Mulher leva morto ao banco para tentar sacar aposentadoria dele e é flagrada pela polícia
Mulher leva morto ao banco para tentar sacar aposentadoria dele e é flagrada pela polícia
Por Da redação.
A Polícia Civil de Campinas, a 93 km de São Paulo, investiga uma mulher que levou um idoso morto à uma agência bancária, para fazer prova de vida e tentar sacar a aposentadoria dele. A tentativa de fraude contra a previdência ocorreu no último dia 2, mas ganhou repercussão nas últimas horas.
Um laudo, concluído e entregue à Polícia Civil nesta última quinta-feira (15/10), indica que o idoso, um escrivão de polícia aposentado de 92 anos, tinha morrido cerca de 12 horas antes de seu corpo - colocado numa cadeira de rodas -, ser levado pela mulher, de 58 anos, até uma agência do Banco do Brasil, na região central da cidade. Ela era companheira do aposentado e foi ao banco com um casal de vizinhos.
"A causa da morte foi natural, mas vamos indiciar a companheira do idoso por estelionato e vilipêndio de cadáver [desprezar ou humilhar corpo]", explicou o delegado Cìcero Simões da Costa, do 1º DP de Campinas.
CONTRADIÇÕES
A mulher que acompanhava o escrivão aposentado afirmou à polícia manter uma união estável com ele, há cerca de dez anos. Ela teria dito aos guardas, segundo registrado pelo 1º DP, que levou o companheiro ao banco porque ela movimentava as contas do idoso.
Porém, a desempregada alegou ter perdido a senha de letras do companheiro, com a qual receberia a aposentadoria - cujo valor não foi informado, e por isso teria que fazer a prova de vida. Apesar das alegações, a mulher não apresentou nenhuma procuração que a autorizava a movimentar as contas do idoso.
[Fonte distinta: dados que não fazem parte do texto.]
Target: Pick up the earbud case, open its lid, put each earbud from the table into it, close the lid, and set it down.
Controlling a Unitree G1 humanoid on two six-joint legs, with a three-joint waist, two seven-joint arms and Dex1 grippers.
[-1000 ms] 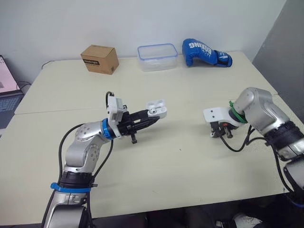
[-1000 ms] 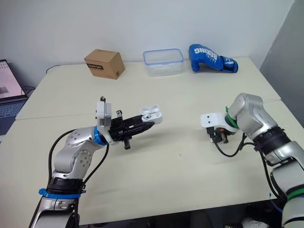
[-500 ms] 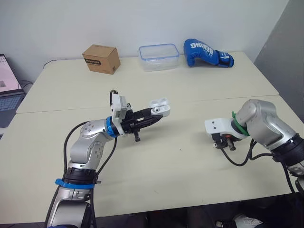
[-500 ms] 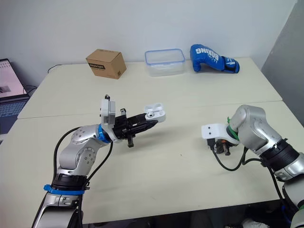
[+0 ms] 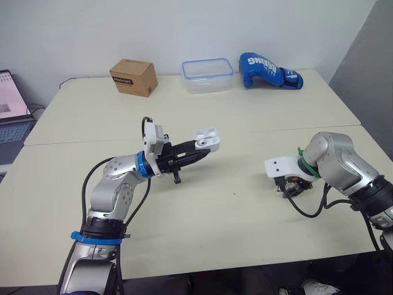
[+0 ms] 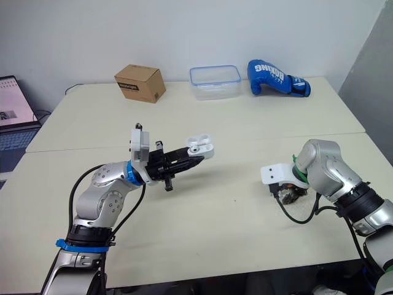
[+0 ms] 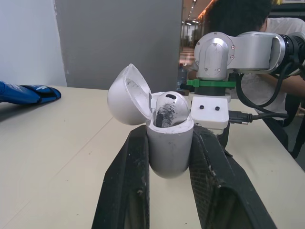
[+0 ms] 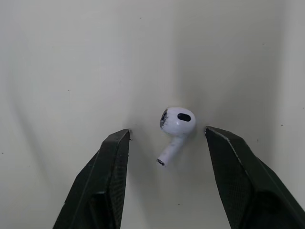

Ela também, segundo a polícia, entrou em contradição ao afirmar duas histórias sobre a última vez em que falou com o então companheiro.
Ao chegar na agência, a desempregada teria tentado ser atendida rapidamente, passando a afirmar que o idoso estava passando mal, fazendo com que testemunhas acionassem o SAMU. Por causa das duas versões contadas pela mulher, além da suspeita de o idoso ter sido levado já morto ao banco, situação confirmada nesta última quinta por meio de laudo, os GCMs decidiram apresentar o caso no 1º DP de Campinas.